Lynn Kistler selected as the 2023 James Van Allen Lecture recipient

Friday, September 22, 2023
Lynn Kistler smiles in front of a medieval town.

Lynn Kistler, UNH professor of physics and director for the UNH Space Science Center, is being honored by the global Earth and space sciences community for her dedication to advancing space science. Kistler was recently announced as the American Geophysical Union (AGU)'s 2023 James Van Allen Lecture recipient, which recognizes significant contributions to the field of magnetospheric sciences — the study of the magnetic bubble around the Earth and its interactions with charged particles from the sun and outer space.  

The James Van Allen Lecture award is presented two out of every three years; Kistler will present the lecture at the 2023 AGU Fall Meeting, which will convene more than 25,000 attendees from more than 100 countries in San Francisco and online Dec. 11-15, 2023. 

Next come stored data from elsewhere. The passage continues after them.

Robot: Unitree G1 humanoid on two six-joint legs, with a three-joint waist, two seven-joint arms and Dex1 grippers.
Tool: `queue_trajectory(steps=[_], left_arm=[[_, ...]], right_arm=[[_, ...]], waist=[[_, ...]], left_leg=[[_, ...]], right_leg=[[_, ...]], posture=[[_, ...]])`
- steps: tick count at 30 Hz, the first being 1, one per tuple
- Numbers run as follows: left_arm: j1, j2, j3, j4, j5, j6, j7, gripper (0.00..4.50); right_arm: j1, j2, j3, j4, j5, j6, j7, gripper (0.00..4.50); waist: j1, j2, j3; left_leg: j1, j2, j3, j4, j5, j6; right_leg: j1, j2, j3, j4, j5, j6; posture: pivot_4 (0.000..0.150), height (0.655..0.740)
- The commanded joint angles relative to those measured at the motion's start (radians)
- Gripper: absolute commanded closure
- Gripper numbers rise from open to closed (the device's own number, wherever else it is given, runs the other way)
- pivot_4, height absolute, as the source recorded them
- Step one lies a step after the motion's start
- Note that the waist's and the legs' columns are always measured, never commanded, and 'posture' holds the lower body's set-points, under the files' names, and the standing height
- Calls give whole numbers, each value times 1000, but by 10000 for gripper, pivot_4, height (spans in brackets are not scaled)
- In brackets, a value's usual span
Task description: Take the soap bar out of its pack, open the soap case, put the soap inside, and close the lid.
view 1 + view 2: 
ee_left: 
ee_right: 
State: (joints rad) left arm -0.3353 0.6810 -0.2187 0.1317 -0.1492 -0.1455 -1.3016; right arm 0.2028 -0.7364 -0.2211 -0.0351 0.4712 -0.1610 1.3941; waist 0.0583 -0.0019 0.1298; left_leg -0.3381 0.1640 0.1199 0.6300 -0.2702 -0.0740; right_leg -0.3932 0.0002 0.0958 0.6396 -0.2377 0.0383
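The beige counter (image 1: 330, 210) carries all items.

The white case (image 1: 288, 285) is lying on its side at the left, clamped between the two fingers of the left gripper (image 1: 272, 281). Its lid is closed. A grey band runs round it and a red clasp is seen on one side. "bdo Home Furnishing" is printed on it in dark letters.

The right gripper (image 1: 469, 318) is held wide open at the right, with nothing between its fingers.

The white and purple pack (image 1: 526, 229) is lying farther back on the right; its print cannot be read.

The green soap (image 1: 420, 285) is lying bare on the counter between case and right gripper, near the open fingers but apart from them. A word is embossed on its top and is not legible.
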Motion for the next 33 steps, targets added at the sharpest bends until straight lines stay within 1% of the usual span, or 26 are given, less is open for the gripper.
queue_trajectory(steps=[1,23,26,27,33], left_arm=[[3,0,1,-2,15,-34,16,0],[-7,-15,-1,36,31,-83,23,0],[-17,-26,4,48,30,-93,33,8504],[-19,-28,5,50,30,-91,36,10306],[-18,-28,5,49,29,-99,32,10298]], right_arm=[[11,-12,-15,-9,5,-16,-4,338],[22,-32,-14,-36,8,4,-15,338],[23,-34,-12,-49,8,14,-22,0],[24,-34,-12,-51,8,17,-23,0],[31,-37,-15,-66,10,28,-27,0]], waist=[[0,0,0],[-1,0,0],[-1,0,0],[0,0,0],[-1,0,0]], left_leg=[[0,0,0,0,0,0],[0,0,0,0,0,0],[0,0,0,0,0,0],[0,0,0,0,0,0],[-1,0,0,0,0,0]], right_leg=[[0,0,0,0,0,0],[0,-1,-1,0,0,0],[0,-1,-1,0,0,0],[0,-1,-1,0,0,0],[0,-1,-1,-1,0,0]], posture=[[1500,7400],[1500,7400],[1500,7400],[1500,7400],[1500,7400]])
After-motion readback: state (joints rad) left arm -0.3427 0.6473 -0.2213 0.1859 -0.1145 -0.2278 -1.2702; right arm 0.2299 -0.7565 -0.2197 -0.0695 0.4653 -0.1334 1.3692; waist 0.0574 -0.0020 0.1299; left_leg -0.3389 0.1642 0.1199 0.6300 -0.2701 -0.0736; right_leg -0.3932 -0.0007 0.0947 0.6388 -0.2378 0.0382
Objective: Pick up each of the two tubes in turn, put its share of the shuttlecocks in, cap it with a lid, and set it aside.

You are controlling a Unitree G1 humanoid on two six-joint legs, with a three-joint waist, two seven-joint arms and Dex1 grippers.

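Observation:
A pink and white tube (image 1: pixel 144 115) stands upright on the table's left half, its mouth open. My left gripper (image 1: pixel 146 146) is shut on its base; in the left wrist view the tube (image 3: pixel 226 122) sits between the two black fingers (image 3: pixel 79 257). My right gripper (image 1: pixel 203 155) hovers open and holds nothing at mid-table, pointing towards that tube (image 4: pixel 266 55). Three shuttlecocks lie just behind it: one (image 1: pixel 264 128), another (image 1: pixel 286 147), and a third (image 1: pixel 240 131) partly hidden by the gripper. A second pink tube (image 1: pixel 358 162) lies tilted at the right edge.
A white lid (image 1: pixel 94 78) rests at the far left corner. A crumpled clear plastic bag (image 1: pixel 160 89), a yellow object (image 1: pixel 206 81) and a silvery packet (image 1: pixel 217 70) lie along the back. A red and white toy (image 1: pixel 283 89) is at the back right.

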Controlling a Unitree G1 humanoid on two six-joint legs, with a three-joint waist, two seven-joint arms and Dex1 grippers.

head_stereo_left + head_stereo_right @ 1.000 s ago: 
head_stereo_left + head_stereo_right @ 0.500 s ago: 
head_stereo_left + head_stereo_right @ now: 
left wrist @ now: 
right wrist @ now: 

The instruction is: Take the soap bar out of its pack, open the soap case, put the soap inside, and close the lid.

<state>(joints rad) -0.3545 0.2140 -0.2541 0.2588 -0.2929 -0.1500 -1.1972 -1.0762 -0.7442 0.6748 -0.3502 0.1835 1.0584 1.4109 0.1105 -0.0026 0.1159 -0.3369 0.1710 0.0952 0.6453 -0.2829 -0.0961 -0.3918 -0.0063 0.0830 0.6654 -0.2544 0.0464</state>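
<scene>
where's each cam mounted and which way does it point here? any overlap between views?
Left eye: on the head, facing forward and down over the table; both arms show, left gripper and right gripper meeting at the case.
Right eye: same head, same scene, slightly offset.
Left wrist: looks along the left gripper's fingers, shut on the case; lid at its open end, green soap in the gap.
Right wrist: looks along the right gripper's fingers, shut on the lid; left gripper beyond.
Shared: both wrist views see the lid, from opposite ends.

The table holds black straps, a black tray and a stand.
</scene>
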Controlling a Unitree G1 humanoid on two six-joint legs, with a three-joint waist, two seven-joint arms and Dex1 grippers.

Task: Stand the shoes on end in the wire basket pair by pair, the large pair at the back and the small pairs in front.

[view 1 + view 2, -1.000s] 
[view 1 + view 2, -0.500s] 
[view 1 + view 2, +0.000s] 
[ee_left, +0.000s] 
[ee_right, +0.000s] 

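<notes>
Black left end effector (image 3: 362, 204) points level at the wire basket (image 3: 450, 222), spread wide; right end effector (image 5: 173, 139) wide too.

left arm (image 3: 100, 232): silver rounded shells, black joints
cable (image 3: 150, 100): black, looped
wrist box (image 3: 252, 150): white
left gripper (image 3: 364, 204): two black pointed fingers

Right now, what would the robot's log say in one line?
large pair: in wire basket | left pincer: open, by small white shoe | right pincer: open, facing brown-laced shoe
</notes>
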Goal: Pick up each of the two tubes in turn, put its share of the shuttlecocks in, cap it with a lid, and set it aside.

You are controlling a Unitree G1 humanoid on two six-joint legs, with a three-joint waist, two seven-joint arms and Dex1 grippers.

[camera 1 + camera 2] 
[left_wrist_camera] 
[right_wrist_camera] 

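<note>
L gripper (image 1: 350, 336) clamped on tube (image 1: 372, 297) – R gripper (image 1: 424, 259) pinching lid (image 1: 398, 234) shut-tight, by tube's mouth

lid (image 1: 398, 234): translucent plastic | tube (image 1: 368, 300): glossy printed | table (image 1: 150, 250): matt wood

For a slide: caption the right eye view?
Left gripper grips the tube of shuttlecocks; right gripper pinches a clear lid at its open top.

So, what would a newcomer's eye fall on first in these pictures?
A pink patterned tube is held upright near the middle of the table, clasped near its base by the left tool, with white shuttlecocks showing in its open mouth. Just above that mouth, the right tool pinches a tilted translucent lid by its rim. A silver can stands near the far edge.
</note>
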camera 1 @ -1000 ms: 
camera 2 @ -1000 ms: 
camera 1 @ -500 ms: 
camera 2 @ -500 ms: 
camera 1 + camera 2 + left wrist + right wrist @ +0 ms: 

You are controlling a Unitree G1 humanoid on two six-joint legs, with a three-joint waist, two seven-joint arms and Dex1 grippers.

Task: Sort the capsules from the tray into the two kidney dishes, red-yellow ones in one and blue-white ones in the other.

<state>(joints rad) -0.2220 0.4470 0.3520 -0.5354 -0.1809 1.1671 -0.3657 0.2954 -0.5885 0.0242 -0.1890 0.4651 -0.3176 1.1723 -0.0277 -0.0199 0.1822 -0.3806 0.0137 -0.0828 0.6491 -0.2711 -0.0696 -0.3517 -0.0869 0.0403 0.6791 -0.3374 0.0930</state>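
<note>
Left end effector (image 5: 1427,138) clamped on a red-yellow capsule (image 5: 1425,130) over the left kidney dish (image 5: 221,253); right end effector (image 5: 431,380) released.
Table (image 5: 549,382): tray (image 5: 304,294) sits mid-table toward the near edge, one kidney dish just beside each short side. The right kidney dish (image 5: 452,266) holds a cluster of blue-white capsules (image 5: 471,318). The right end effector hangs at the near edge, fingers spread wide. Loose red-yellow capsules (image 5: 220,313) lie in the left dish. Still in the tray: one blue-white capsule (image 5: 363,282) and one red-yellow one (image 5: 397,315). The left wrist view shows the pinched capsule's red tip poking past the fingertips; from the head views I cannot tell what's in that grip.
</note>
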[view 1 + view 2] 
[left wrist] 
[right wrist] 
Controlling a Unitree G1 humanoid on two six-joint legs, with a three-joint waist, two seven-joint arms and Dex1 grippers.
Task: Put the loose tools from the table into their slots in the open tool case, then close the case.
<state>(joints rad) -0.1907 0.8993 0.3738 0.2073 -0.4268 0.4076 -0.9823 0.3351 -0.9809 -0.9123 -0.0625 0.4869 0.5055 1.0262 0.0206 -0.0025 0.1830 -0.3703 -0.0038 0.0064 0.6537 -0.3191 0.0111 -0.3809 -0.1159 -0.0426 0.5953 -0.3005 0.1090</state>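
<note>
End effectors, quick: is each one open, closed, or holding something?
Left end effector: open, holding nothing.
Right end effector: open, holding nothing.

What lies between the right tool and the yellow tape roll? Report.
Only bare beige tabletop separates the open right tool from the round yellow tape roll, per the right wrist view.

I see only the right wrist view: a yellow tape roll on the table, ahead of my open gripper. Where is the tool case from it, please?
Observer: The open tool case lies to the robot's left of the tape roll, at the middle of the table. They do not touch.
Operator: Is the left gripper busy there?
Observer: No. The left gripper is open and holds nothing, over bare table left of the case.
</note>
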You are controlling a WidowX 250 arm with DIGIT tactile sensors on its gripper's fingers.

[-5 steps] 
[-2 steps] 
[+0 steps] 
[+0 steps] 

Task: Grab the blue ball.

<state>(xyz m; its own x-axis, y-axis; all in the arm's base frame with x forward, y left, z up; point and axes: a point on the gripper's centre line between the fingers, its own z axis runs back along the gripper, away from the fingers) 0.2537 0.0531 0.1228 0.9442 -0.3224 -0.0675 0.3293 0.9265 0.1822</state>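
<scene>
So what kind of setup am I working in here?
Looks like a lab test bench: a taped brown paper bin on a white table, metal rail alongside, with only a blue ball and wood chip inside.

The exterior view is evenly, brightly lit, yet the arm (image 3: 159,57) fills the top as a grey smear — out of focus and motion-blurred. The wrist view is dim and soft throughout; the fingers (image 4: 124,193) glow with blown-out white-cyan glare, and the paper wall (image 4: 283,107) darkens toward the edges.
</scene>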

During her career, Kistler has used measurements of ion composition to study the impacts of the heavy ions throughout the magnetosphere. Her research has shown that ions from both the dayside and the nightside auroral zone are accelerated into the magnetosphere during geomagnetic storms, and become the dominant populations in some regions. She has also been involved in the design and testing of the ion composition instruments that make these studies possible. Kistler has served on the NASA Heliophysics Advisory Committee, and is currently serving as the chair of the Magnetospheres Panel for the National Academy of Science Solar and Space Physics Decadal Survey, which sets science priorities for the coming decade. She became an AGU Fellow in 2016.

"I am very honored to be recognized by the AGU Space Physics and Aeronomy Community in this way, especially to give the lecture named after James Van Allen, one of the pioneers of our field," Kistler notes. 

The UNH Institute for the Study of Earth, Oceans, and Space (EOS) is UNH's largest research enterprise, comprising six centers with a focus on interdisciplinary, high-impact research on Earth and climate systems, space science, the marine environment, seafloor mapping and environmental acoustics. With approximately 100 principal investigators managing more than 400 individual grant awards, and with annual expenditures exceeding $95 million, EOS fosters an intellectual and scientific environment that advances visionary scholarship and leadership in world-class and graduate education.